__Exercise instructions__:
Reproduce every line in the material below that holds "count".

__Data supplied__:

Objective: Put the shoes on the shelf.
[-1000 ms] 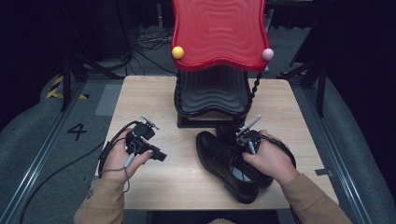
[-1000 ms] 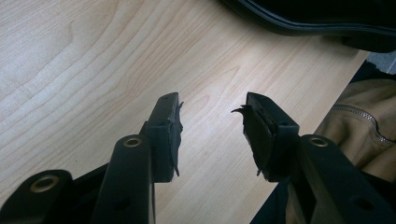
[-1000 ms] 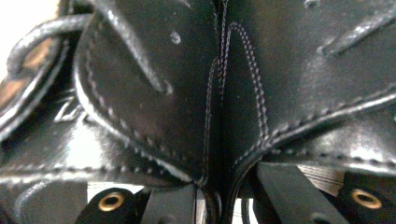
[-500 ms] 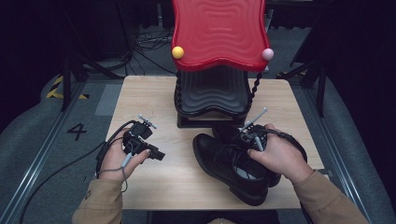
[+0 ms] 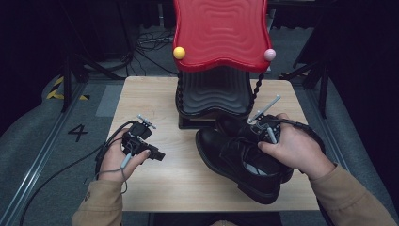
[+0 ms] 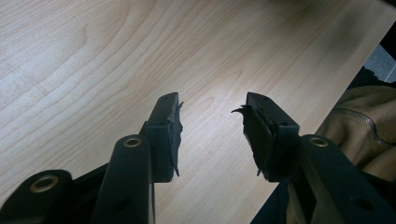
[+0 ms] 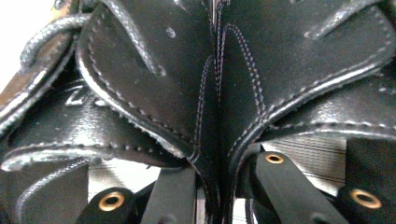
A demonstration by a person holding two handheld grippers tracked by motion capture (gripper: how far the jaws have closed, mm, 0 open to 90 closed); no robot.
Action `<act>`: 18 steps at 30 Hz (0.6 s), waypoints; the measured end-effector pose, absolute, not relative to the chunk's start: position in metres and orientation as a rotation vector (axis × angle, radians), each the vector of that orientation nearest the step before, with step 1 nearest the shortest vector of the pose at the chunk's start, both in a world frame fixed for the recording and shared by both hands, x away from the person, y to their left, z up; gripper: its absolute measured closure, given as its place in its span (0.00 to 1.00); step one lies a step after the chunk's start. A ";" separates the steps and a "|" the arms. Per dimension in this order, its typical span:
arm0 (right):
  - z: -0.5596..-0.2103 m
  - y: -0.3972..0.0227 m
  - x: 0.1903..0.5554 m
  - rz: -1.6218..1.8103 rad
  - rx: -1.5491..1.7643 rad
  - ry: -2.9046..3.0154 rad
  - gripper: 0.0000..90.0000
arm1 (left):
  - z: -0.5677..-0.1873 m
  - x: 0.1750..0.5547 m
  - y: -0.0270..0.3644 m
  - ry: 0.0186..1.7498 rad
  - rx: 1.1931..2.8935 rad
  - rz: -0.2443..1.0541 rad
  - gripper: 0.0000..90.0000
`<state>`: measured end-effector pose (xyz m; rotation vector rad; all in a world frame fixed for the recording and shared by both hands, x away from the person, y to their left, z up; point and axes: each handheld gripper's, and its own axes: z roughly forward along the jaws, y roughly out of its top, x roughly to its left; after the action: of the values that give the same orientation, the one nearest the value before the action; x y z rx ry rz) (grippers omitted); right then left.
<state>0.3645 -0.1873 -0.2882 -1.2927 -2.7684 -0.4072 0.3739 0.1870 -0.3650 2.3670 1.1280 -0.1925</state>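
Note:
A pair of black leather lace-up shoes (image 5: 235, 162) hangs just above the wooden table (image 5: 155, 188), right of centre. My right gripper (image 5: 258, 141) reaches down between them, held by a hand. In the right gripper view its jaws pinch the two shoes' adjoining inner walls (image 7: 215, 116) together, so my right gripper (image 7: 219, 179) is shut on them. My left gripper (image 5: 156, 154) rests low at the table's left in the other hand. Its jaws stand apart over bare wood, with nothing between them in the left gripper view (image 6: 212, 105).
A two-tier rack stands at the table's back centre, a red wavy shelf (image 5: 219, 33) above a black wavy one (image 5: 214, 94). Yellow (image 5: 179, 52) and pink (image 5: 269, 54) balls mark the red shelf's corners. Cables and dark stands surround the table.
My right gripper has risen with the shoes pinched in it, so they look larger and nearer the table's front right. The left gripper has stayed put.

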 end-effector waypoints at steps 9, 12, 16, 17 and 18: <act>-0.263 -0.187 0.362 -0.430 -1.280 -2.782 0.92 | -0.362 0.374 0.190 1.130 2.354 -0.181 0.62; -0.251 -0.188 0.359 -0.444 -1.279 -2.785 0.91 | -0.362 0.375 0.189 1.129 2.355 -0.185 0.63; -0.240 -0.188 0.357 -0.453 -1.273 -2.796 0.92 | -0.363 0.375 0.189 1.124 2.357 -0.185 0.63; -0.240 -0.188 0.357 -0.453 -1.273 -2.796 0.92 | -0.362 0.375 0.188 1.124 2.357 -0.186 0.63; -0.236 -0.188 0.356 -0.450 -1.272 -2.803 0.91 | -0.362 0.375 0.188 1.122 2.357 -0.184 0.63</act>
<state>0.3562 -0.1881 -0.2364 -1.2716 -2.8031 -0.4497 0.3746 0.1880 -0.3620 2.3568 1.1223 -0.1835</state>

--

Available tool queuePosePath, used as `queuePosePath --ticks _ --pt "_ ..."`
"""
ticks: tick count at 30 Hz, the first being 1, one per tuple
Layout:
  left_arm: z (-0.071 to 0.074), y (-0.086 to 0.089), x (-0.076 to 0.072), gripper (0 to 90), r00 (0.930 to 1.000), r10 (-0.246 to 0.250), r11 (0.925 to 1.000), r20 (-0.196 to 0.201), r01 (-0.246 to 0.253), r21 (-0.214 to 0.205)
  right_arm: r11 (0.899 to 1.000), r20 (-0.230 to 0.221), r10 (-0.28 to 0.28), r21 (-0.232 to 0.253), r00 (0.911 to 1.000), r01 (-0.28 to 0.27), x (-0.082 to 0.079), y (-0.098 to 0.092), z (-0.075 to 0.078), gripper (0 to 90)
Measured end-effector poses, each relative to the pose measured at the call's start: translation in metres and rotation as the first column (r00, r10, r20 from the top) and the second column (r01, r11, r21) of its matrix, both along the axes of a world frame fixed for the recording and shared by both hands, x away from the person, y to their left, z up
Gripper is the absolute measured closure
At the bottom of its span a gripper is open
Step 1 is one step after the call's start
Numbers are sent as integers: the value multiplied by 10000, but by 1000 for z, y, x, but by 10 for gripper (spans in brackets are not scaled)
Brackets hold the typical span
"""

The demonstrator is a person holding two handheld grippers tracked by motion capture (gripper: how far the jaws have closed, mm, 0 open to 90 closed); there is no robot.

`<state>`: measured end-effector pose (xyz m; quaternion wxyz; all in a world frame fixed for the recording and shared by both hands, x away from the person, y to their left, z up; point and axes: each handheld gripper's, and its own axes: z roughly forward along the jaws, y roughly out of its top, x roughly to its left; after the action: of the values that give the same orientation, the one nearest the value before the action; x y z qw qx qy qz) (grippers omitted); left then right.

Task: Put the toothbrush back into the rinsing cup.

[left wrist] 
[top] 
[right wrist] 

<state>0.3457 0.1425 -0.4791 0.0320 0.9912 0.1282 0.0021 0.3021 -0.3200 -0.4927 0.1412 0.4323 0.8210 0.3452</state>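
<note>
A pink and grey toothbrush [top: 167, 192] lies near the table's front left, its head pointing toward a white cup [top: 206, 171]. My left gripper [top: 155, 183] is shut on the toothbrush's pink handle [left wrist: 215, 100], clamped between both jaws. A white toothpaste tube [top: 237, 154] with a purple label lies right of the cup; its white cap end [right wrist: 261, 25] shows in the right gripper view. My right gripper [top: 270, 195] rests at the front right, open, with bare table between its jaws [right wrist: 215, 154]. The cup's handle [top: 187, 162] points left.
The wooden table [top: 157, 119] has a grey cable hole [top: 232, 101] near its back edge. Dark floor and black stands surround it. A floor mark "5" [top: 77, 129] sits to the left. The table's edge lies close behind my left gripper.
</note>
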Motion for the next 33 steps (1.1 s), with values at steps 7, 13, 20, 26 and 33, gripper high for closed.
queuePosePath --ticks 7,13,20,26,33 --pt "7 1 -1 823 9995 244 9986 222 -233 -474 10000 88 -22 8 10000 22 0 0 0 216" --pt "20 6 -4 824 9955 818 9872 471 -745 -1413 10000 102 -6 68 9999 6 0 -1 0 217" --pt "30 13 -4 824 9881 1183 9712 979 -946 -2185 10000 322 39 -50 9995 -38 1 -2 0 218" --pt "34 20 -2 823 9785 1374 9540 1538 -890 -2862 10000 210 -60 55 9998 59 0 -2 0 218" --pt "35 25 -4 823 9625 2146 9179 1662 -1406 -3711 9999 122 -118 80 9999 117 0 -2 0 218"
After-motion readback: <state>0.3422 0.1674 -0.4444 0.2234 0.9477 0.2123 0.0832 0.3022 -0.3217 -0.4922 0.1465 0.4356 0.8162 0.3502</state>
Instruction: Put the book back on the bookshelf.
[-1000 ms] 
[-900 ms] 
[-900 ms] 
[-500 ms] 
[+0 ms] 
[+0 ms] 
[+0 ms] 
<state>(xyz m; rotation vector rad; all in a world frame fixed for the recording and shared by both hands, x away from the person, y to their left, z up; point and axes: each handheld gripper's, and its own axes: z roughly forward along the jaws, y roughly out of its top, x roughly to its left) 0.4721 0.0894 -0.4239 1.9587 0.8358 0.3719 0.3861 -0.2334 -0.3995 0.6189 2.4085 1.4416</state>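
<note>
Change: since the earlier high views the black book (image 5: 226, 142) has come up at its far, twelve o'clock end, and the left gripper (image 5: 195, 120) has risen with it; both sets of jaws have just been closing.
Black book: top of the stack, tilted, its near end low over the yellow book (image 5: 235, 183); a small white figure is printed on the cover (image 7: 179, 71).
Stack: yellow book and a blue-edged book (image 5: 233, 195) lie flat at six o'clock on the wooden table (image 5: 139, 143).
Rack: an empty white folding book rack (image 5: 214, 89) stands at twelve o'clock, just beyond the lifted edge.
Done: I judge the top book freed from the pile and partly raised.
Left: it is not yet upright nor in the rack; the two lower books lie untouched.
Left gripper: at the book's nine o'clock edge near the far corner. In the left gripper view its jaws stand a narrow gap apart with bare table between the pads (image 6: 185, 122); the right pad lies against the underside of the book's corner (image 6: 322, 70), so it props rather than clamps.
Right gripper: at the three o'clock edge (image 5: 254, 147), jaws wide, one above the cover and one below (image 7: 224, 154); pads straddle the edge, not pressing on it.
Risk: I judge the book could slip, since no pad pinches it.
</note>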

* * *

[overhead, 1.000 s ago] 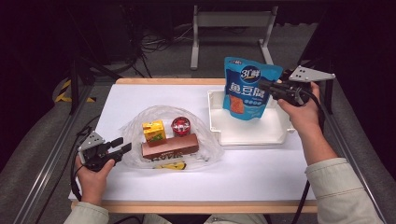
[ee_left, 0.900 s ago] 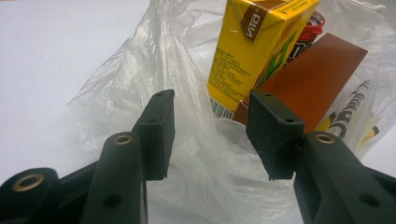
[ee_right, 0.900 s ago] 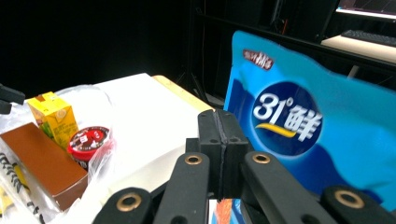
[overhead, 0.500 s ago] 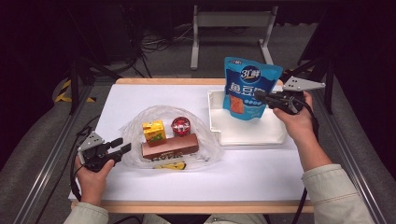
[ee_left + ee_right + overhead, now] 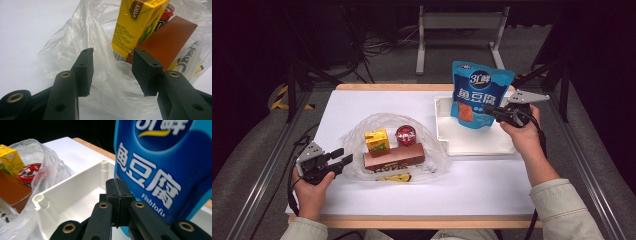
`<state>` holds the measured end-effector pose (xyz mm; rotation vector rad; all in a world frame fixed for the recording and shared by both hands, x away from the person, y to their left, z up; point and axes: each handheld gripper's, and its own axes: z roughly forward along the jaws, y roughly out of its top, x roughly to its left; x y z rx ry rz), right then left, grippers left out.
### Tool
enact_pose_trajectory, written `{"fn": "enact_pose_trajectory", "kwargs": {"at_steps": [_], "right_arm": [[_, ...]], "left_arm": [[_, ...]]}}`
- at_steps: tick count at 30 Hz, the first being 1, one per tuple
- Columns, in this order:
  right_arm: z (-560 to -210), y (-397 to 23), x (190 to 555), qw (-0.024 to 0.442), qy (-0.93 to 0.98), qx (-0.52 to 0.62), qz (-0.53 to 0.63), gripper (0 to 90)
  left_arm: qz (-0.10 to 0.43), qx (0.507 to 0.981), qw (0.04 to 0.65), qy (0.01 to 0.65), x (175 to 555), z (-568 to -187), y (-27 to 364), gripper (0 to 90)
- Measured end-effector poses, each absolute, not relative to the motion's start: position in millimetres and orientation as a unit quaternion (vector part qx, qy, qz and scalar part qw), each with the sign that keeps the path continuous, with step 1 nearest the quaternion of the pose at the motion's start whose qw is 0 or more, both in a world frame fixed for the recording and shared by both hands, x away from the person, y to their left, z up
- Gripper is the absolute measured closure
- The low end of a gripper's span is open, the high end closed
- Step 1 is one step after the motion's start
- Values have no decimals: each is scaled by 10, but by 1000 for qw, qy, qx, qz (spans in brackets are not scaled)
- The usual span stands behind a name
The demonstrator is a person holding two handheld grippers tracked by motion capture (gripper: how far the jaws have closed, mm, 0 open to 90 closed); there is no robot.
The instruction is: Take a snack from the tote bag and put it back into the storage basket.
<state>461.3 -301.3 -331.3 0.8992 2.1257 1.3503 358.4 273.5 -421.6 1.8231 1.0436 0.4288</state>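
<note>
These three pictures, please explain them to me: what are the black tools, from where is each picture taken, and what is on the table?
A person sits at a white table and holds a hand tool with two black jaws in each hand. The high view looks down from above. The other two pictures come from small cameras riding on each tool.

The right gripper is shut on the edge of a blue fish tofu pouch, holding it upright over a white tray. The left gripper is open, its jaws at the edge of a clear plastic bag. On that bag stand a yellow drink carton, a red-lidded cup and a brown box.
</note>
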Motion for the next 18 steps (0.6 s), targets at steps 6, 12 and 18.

__Answer section__:
ticks: tick count at 30 Hz, the first being 1, one per tuple
- at_steps: tick count at 30 Hz, the first being 1, one per tuple

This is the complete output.